Le locataire est dans l’obligation de permettre l’accès à son logement pour effectuer certains travaux

La loi du 6 Juillet 1989 et la loi Alur du 24 Mars 2014 stipulent de façon très claire que le locataire doit permettre l’accès pour la préparation et l’exécution de travaux. Cela peut sembler être du bon sens, mais ce principe a été rappelé afin d’éviter tout malentendu entre les deux parties.

Cette obligation n’est néanmoins pas vrai pour tous les types de travaux. En effet, seules les réparations urgentes, les travaux d’amélioration liés aux parties communes ou privatives ainsi que les travaux relatifs à l’entretien “régulier”, donnent cette obligation au locataire. A noter que cela est aussi vrai dans le cadre de travaux d’amélioration de la performance énergétique, afin de rendre le bien conforme aux dernières exigences en la matière.

Vos droits et obligations en tant que propriétaire avant les travaux

En fonction de la nature des travaux, le propriétaire peut avoir besoin de constater ou d’estimer, avec ou non l’aide d’un artisan,  les travaux en se rendant sur place. Si les travaux font partie de ceux mentionnés précédemment, le locataire doit rendre l’accès à son logement possible. Si le locataire refuse pour une raison ou une autre, le bailleur peut exercer son droit de visite. Le propriétaire doit ainsi saisir le TI afin que ce dernier procède à une injonction de faire.

Informer les locataires sur les modalités des travaux

Depuis la loi ALUR, le locataire doit désormais être tenu au courant du déroulement et de la typologie des travaux qui vont être menés. Le propriétaire doit ainsi prévenir le locataire de ce qui va être réalisé, dans quel délai, pendant combien de temps, par quel prestataire et dans quelles conditions. Pour bien faire les choses, le propriétaire doit d’ailleurs prévenir son locataire par écrit via une notification de travaux, remise soir en main propre soit par lettre recommandée. 

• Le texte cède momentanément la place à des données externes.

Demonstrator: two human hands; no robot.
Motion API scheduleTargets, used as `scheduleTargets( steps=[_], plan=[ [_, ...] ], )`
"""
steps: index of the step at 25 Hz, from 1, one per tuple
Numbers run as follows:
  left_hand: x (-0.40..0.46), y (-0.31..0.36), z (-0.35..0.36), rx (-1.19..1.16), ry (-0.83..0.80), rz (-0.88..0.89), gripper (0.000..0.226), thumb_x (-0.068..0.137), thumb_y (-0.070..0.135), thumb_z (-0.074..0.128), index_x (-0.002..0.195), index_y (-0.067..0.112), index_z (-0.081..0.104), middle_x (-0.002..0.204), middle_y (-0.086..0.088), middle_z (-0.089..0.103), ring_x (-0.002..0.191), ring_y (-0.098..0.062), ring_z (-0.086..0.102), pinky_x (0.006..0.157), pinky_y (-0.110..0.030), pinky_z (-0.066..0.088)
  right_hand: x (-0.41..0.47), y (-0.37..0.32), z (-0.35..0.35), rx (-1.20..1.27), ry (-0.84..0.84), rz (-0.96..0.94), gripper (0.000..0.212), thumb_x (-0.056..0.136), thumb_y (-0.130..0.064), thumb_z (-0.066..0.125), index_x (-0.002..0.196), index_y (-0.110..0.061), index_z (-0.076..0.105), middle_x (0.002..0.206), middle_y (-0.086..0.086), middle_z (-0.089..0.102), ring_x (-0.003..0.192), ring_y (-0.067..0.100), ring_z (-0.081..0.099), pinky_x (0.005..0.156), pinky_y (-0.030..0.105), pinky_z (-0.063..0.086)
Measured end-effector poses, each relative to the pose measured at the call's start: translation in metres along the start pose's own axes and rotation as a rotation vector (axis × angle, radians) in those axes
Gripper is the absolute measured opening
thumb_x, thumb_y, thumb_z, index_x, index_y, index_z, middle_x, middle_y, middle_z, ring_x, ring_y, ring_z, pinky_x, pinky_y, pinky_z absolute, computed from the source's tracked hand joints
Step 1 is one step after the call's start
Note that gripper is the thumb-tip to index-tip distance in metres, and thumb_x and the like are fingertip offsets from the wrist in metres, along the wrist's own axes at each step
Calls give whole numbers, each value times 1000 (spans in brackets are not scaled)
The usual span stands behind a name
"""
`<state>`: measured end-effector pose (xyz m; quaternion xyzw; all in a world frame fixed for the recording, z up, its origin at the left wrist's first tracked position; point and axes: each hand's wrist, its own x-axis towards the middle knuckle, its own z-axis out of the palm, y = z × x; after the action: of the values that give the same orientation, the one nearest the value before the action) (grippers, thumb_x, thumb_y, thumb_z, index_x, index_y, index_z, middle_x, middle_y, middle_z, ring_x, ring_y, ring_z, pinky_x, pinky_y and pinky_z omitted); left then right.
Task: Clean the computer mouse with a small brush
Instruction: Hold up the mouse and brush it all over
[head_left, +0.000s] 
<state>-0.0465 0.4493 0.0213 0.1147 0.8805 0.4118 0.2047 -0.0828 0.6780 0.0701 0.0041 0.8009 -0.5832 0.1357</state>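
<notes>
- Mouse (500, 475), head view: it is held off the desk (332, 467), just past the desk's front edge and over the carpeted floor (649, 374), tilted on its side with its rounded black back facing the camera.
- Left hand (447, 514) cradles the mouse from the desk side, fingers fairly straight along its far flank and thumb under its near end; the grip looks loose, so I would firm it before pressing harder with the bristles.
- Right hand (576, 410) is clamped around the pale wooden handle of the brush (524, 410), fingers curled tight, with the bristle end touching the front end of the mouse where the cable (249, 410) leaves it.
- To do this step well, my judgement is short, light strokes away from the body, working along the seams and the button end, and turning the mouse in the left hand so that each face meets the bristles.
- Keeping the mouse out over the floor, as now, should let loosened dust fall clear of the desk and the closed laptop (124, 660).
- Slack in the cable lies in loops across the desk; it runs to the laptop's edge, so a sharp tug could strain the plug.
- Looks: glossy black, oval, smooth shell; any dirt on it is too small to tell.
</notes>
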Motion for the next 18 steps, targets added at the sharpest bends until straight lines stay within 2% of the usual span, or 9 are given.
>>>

Mon locataire est-il en droit de me demander une compensation ?

La règle est aussi là très claire sur le sujet. Si les travaux couvrent une période de temps supérieure à 21 jours, le bailleur doit indemniser son locataire pour la gêne occasionnée. La compensation doit être proportionnelle à deux variables : le nombre de jours de travaux et la surface “bloquée” et dont le locataire ne peut faire usage pendant la durée des travaux.

Par exemple, pour un logement de 50m² avec loyer mensuel de 600€, si les travaux dure 30 jours et que ces travaux ont lieu dans le salon d’une superficie de 15m² alors le montant de la réduction sera de :
600€ * 15m²/50m² *30j/30j = 180€.

Cette réduction viendra en déduction du loyer mensuel à payer qui dans notre cas de figure sera de 420€ au lieu de 600€. 

La protection du locataire en cas de travaux excessifs

Même si les travaux font partie de la liste énoncés précédemment, la loi prévoit des sanctions si ces derniers ne sont pas réalisés avec de bonnes intentions (travaux abusifs) ou dans un cadre mettant en péril la santé physique ou mentale des locataires. Si les locataires considèrent être dans une de ces situations, les locataires peuvent saisir le TI afin de faire arrêter les travaux.